In Spanien und Italien werden zudem die Kreditausfälle immer dramatischer. In Spanien war die offizielle Quote zuletzt auf einen neuen Rekordwert von 12,12% gestiegen. Dabei haben die spanischen Banken ihre Bilanzen massiv geschönt, fällt nun auch dem Wall Street Journal auf. Damit sind nicht die Verlagerungen toxischer Werte in die Bad Bank (Sareb) gemeint, mit der die Quote schon aufgehübscht wurde. Nein, die spanische Zentralbank hat im Vorfeld des europäischen Stresstests plötzlich neue faule Kredite in Höhe von 21 Milliarden Euro ermittelt. Dabei ist alles andere als neu, dass sich in den Bilanzen der spanischen Banken, ob mit Rettungsgeldern gestützt oder nicht, noch viele faule Kredite verbergen (IWF fordert Kürzung von Löhnen und Abfindungen). Denn in großem Stil wurden ausgefallene Kredite neu verhandelt. Ein scheinbar fauler Kredit wurde temporär wieder ein "guter" Kredit.

Doch in der überwiegenden Zahl war klar, dass die, die den Kredit vorher nicht bedienen konnten, das angesichts der dramatischen Wirtschaftslage und steigender Arbeitslosigkeit auch in Zukunft nicht können. Dass eine solche Vorzugsbehandlung kaum einfachen Familien gewährt wurde, ist klar. Sie werden schlicht aus den Wohnungen geworfen. Zu 45% genossen Immobilienfirmen diese Gunst, zu 12% große Unternehmen und 16% der Gesamtsumme entfallen auf kleine und mittlere Unternehmen.

Applaus aus den Krisenländern

Dass Draghi Applaus seinen Kurs aus den Krisenländern bekommt, verwundert deshalb nicht. In seinem Heimatland Italien wird er für die Lockerung der Zinsschraube gelobt. "Das sind sehr gute Nachrichten", sagte Ministerpräsident Enrico Letta.

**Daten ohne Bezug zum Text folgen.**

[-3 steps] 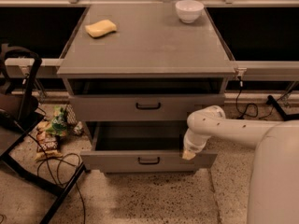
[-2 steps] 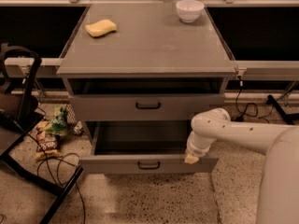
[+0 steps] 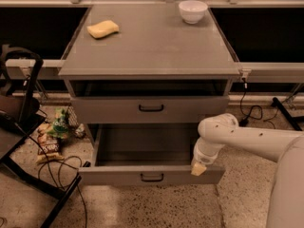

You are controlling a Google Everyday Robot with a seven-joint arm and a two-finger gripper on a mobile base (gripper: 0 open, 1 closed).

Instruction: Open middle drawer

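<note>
One pincer (image 3: 198, 169) is seen at the pulled-out middle drawer's (image 3: 114, 175) right end, below the counter's (image 3: 152, 46) front-right corner. Its grip cannot be told.

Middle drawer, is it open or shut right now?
Open. The middle drawer is pulled well out of the cabinet, its plain grey inside showing. The claw sits at the right end of its front.

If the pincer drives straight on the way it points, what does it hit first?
The pincer points down over the front of the middle drawer, at its right end. It likely meets that front's top edge first and may already touch it; depth unclear.
</note>
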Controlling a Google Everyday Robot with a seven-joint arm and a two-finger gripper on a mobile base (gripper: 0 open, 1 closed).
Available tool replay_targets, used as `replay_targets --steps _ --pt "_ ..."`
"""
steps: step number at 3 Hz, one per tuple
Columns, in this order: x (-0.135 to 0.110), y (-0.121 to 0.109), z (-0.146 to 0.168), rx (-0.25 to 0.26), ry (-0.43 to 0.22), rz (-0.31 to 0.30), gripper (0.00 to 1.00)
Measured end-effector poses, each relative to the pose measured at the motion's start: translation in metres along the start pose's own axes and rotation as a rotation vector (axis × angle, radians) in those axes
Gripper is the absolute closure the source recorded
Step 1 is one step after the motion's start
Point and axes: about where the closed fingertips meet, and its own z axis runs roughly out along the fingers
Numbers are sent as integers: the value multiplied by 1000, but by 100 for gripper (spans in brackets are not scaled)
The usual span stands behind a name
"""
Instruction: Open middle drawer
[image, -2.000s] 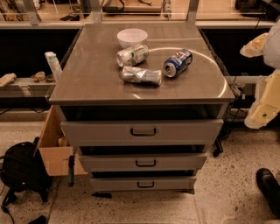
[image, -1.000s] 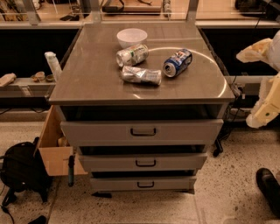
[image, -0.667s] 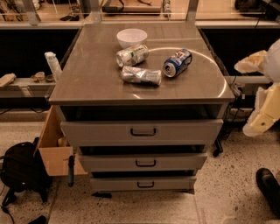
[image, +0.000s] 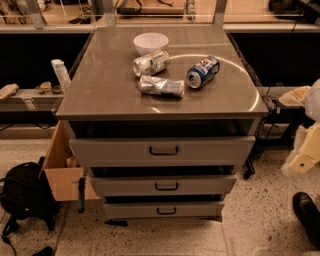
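The middle drawer (image: 162, 185) is the grey front between a wider drawer above and a narrower one below, under the grey table top (image: 100, 95). Its small black loop handle (image: 166, 186) sits at the centre of the front. A dark gap shows above the front, and the tray inside is hidden. My cream-coloured arm and gripper (image: 301, 157) hang at the right edge of the camera view. They are level with the drawers and well apart from the handle.
A white bowl (image: 151, 42), two crushed silver cans (image: 161, 85) and a blue can (image: 203, 71) lie on the table top. An open cardboard box (image: 62, 175) and a black backpack (image: 22, 195) stand on the floor at left. A dark object (image: 307, 215) sits at bottom right.
My arm has moved down and to the right, toward the frame's edge. The drawers and the things on the table have not moved.
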Motion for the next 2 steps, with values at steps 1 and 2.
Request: replay_targets --steps 1,2 --pt "24 -1 14 27 35 35 0" --pt "41 -3 29 30 50 54 0"
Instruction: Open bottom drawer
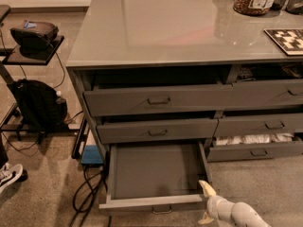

Damit werde geholfen, "eine Überbewertung des Euro zum US-Dollar zu verhindern". Die italienische Wirtschaft kann einen Exportschub gut gebrauchen, denn sie hängt weiter in der Rezession, weil wie in Spanien wegen Sparprogrammen der nationale Konsum eingebrochen ist.

In Spanien schreibt selbst die oppositionelle Tageszeitung El País. "Die EZB hat mit der Zinssenkung richtig entschieden." Zwar merkt auch die große Zeitung an, dass Konjunkturpolitik nicht zu ihrer Aufgabe gehört: "Aber die schwache Erholung der Konjunktur lässt es ratsam erscheinen, alles zu tun, um eine langanhaltende Stagnation zu vermeiden, wie sie Japan über mehr als zehn Jahre erlitten hat."

Eigentlich müsste sich auch die EZB langsam Gedanken machen, wie sie das viele Geld aus dem Markt absaugen kann, mit dem er in den letzten Jahren geflutet wurde. Obwohl sogar dem Vorbild in den USA langsam mulmig wird, macht sich Draghi in Frankfurt darüber offenbar keine Sorgen. Sogar die US-Notenbank FED will langsam das viele billige Geld wieder einsammeln. Dass allein die Ankündigung im Juni fatale Auswirkungen zeigte (Euro-Krise kehrt an abstürzende Kapitalmärkte zurück), hätte der EZB zu denken geben können. Doch sie hat die Schleusen weiter geöffnet und damit die Lage ohne Not verschlimmert. Zudem hat sie zudem kaum noch Möglichkeiten, einer gefährlichen Deflation zu begegnen, wenn sie sich real einstellt. Bisher ist nur eine geringe Inflation zu beobachten, vor allem weil Energiepreise gesunken sind. Die EZB geht ihren Weg auf einen immer unsicheren und gefährlicheren Boden weiter.